Piloto pigüense se suma a una legendaria categoría.

La década del 70 marcó al automovilismo en el sudeste de la provincia de Buenos Aires, donde dos categorías crecieron con tanta fuerza que generaron una gran cantidad de adeptos, y que significó una cantera de grandes valores para el deporte motor en nuestro país. Las Cafeteras y Turismo Mar y Sierras brillaban por los diferentes circuitos de tierra compactada, acelerando también en algún autódromo como el “Juan Manuel Fangio” de Balcarce.

Oscar Castellano, “Johnny” De Benedictis, Juan Alberto Occhionero, Mariano Calamante, Oscar Erratchu, los hermanos Finocchio, Francisco Altuna, Juan Manuel Landa, Edgardo Lavari, Eduardo Marcos, Oscar Alaux y José Malisia, entre otros, escribieron páginas gloriosas en las mencionadas categorías.

Mar y Sierras sigue siendo aún un atractivo para muchos pilotos en el sudeste bonaerense y también para eximios preparadores del automovilismo nacional, quienes trabajan allí con los viejos motores varilleros del Turismo Carretera.

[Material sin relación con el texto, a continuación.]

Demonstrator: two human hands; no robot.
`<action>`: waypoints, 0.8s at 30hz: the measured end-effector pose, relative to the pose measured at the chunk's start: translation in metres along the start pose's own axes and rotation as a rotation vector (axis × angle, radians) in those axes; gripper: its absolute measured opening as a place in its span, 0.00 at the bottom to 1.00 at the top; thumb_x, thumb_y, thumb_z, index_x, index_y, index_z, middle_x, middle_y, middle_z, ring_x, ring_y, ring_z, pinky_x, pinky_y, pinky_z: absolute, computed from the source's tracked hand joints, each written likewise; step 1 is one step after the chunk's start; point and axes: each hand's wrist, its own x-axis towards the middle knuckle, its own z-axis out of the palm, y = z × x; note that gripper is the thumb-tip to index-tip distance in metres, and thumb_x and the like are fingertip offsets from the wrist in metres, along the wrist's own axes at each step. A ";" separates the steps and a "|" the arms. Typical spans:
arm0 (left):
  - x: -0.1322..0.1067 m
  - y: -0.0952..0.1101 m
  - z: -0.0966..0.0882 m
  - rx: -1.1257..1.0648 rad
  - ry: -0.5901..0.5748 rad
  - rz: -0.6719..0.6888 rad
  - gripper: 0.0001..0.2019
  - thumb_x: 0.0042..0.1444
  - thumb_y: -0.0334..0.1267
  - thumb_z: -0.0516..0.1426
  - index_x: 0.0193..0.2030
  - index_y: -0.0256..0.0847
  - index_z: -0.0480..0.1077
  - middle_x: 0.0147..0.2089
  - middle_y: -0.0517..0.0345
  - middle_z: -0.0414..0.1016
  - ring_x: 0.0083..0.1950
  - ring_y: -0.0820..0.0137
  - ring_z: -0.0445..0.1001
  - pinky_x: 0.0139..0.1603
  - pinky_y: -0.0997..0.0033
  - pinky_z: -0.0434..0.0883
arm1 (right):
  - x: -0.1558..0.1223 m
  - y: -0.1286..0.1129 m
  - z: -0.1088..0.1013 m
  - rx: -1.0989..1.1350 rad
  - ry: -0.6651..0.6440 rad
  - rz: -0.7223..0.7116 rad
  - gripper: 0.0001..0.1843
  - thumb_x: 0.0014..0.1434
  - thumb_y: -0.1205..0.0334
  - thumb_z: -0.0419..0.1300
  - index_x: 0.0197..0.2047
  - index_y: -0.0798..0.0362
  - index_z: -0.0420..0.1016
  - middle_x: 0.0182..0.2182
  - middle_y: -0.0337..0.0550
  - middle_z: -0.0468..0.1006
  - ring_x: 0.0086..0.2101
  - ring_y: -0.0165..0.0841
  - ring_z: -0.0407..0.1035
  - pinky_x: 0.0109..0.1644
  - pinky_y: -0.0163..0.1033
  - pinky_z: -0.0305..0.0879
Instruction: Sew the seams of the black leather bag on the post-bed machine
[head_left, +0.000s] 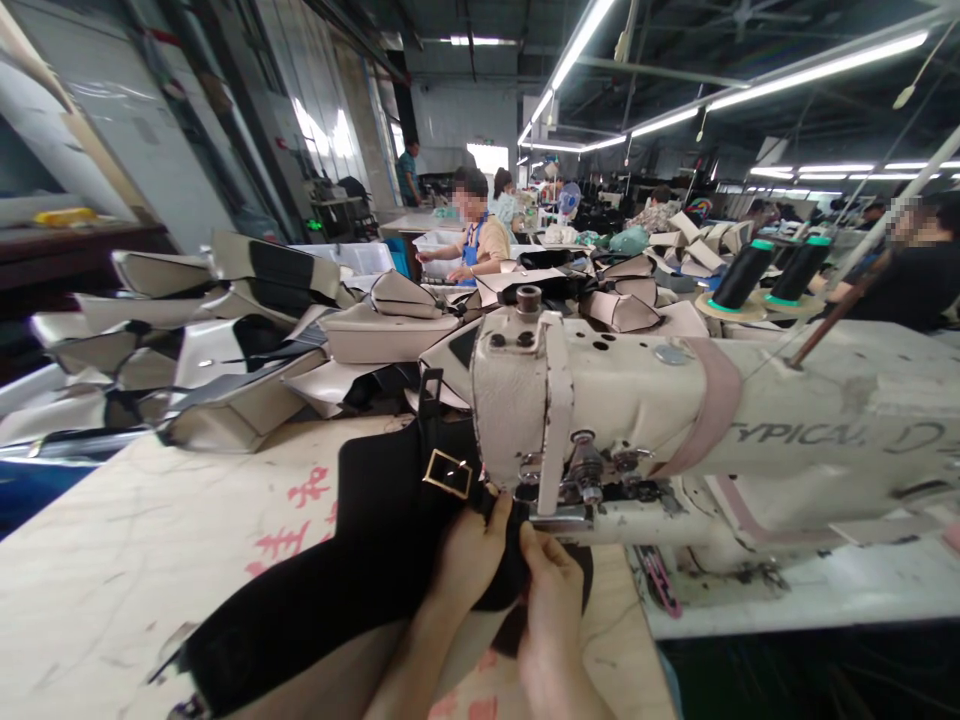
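A black bag piece (pixel 300 580) with a gold buckle (pixel 448 474) lies across the table, its right part under the head of a white sewing machine (pixel 517 390). My left hand (pixel 474 548) grips the piece just below the buckle, close to the needle area, fingers pressed together on it. To its right, my right hand (pixel 551 590) pinches the edge of the same black piece between thumb and fingers. The needle itself is hidden behind the machine head and my fingers.
Many beige and black bag parts (pixel 390 330) are heaped behind the machine. Two black thread cones (pixel 742 275) stand on top at the right. A co-worker in a blue apron (pixel 480 240) sits beyond the heap. Red characters mark the wooden tabletop (pixel 187 520).
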 end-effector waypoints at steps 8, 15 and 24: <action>-0.001 0.001 -0.002 0.047 0.013 0.016 0.12 0.57 0.32 0.47 0.38 0.36 0.72 0.43 0.50 0.77 0.47 0.66 0.73 0.48 0.71 0.67 | -0.004 -0.005 0.004 0.076 -0.021 0.061 0.20 0.36 0.50 0.70 0.24 0.59 0.72 0.21 0.42 0.75 0.22 0.30 0.66 0.27 0.33 0.61; 0.002 0.003 -0.004 0.072 -0.002 0.017 0.13 0.57 0.31 0.47 0.39 0.34 0.72 0.42 0.46 0.77 0.47 0.66 0.74 0.48 0.70 0.67 | -0.006 -0.010 0.010 0.067 0.037 0.085 0.19 0.35 0.52 0.70 0.22 0.58 0.71 0.18 0.38 0.72 0.20 0.27 0.64 0.23 0.31 0.57; 0.001 0.004 -0.006 0.131 0.005 0.054 0.12 0.57 0.30 0.47 0.38 0.34 0.72 0.41 0.47 0.77 0.47 0.67 0.73 0.50 0.72 0.65 | -0.008 -0.010 0.010 0.018 0.057 0.086 0.22 0.34 0.50 0.70 0.26 0.59 0.72 0.21 0.41 0.74 0.22 0.30 0.67 0.24 0.32 0.60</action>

El bicampeón de Mar y Sierras “A”, Matías Baños, cuenta con la motorización Ford de “Johnny” Laboritto y terminó el 2019 con asesoría técnica de Daniel Uranga. El joven de General La Madrid es hijo de Hugo Baños, máximo campeón de Mar y Sierras con 7 títulos y que a mediados de los 90 llegó a incursionar en Turismo Carretera.

El bicampeón de Mar y Sierras “A”, Matías Baños, cuenta con la motorización Ford de “Johnny” Laboritto y terminó el 2019 con asesoría técnica de Daniel Uranga. El joven de General La Madrid es hijo de Hugo Baños, máximo campeón de Mar y Sierras con 7 títulos y que a mediados de los 90 llegó a incursionar en Turismo Carretera.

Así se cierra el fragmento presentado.